O Conselho Federal de Enfermagem (Cofen) acompanha com atenção os votos proferidos pelos ministros do Supremo Tribunal Federal (STF) a respeito da Lei do Piso Salarial da Enfermagem. Participamos como amicus curiae (amigos da Corte) da ação movida pelas entidades patronais, sempre defendendo a aplicabilidade da lei em todo o território nacional.  Buscamos, também, o diálogo com os ministros, a quem nos dirigimos por meio da carta aberta.

Entendemos que voto proferido nessa madrugada (23/6) pelo ministro Dias Toffoli, que propõe a fixação de pisos regionais, contraria o espírito da lei, ao priorizar a “liberdade econômica dos empregadores da saúde”, em detrimento da pactuação social que garantiu aos profissisonais de Enfermagem um Piso Nacional. Este entendimento é exclusivo do ministro Toffoli, não sendo partilhado por nenhum dos três ministros que já votaram no julgamento.

O objetivo da Lei do Piso é justamente erradicar salários miseráveis, em todas as regiões do Brasil, e os valores pactuados já levam em conta a realidade econômica do Brasil. Conquistado com amplo apoio popular, o piso foi aprovado por unanimidade no Senado e, nas sucessivas votações do Congresso Nacional, sempre obtendo pelo menos 97% de apoio parlamentar. Confiamos nas instituições e no processo democrático, de modo que acreditamos que tal voto, contrário ao intuito da lei 14.434/2022, não será partilhado pelos demais integrantes do STF.

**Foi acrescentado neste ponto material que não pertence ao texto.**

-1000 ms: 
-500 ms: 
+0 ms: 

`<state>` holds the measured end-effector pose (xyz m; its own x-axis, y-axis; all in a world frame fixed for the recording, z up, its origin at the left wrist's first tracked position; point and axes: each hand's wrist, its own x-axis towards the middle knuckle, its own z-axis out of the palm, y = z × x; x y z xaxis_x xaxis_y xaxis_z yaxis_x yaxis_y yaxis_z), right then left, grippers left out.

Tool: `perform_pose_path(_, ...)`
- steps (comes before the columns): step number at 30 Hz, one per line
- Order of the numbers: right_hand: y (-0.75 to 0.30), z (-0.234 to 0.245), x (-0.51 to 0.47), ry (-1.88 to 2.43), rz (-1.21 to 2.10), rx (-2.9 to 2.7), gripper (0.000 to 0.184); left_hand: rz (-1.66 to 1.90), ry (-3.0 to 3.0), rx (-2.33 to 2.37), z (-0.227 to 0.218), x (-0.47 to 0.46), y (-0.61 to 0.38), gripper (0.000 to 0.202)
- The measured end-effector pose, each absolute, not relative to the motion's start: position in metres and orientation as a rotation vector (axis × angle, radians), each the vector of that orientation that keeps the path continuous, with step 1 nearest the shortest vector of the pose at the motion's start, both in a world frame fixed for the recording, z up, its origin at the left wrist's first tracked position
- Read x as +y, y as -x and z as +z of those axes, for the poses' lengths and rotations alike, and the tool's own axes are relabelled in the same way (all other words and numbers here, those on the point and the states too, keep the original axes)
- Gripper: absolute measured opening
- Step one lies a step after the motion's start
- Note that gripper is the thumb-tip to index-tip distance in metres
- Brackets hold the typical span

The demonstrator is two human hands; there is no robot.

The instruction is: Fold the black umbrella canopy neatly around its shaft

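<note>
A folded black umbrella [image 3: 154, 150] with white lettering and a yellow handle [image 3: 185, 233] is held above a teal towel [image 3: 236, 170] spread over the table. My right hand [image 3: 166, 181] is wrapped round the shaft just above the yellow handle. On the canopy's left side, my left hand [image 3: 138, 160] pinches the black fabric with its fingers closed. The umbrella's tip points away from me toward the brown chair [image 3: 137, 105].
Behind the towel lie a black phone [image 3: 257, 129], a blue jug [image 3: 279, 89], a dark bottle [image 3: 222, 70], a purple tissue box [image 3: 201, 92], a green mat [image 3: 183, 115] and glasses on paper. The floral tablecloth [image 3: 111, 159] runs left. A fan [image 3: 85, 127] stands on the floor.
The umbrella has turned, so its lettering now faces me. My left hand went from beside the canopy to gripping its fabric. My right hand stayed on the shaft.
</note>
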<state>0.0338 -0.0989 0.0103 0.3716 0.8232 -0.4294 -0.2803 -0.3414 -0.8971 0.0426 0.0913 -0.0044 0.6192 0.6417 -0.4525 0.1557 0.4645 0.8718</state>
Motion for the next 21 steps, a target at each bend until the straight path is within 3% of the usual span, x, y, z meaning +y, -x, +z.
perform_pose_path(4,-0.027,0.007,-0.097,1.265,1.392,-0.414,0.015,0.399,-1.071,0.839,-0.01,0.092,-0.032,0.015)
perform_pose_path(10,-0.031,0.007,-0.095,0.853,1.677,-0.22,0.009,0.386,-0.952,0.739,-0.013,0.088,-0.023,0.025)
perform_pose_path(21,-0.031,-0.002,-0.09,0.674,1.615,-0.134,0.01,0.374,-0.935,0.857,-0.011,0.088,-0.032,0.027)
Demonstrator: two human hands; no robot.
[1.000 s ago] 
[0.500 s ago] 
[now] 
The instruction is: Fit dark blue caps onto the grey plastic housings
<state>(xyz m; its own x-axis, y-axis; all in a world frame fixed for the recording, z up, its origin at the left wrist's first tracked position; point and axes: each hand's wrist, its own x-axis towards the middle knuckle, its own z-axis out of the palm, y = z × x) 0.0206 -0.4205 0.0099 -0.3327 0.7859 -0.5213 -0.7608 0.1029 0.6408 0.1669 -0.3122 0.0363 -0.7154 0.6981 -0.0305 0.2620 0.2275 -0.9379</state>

Quanto à  possibilidade de pagamento do Piso Salarial proporcional à jornada de trabalho e a exigência de negociação coletiva prévia antes da aplicação no setor privado, Toffoli acompanhou o voto conjunto dos ministros Roberto Barroso e Gilmar Mendes. A lei incidiria decorridos 60 dias, contados a partir da publicação do julgamento do STF, de modo a dar tempo às negociações.

No setor público e entidades que atendem mais de 60% de pacientes do Sistema Único de Saúde (SUS), Toffoli manteve o entendimentos do voto conjunto, que condiciona o pagamento ao recebimento dos repasses da União. Tais repasses estão previstos na portaria GM/MS 597 e seguimos em diálogo com o Ministério da Saúde e o Congresso Nacional para sanar eventuais inconsistências nos valores.

Já o ministro Edson Fachin é favorável à implementação integral do Piso da Enfermagem em todas as situações. “Diante das novas condições jurídicas postas, [voto para] revogar integralmente a decisão cautelar originalmente deferida, a fim de que todos os contratos da categoria de enfermeiros, técnicos de Enfermagem, auxiliares de Enfermagem e parteiras sejam implementados, respeitando-se o piso salarial nacional, na forma prevista na Lei 14.434/2022, e nos termos da Emenda Constitucional 127/2022 e da Lei 14.581/2023”.

Ao final do julgamento no Supremo, o Cofen avaliará o resultado e as medidas jurídicas que poderão ser adotadas. Seguimos atentos a todos os movimentos políticos, inclusive no âmbito do Ministério da Saúde e do Congresso Nacional.

Entendemos que o Piso Salarial é uma conquista irreversível, e atuaremos de forma incansável para que não seja descaracterizado.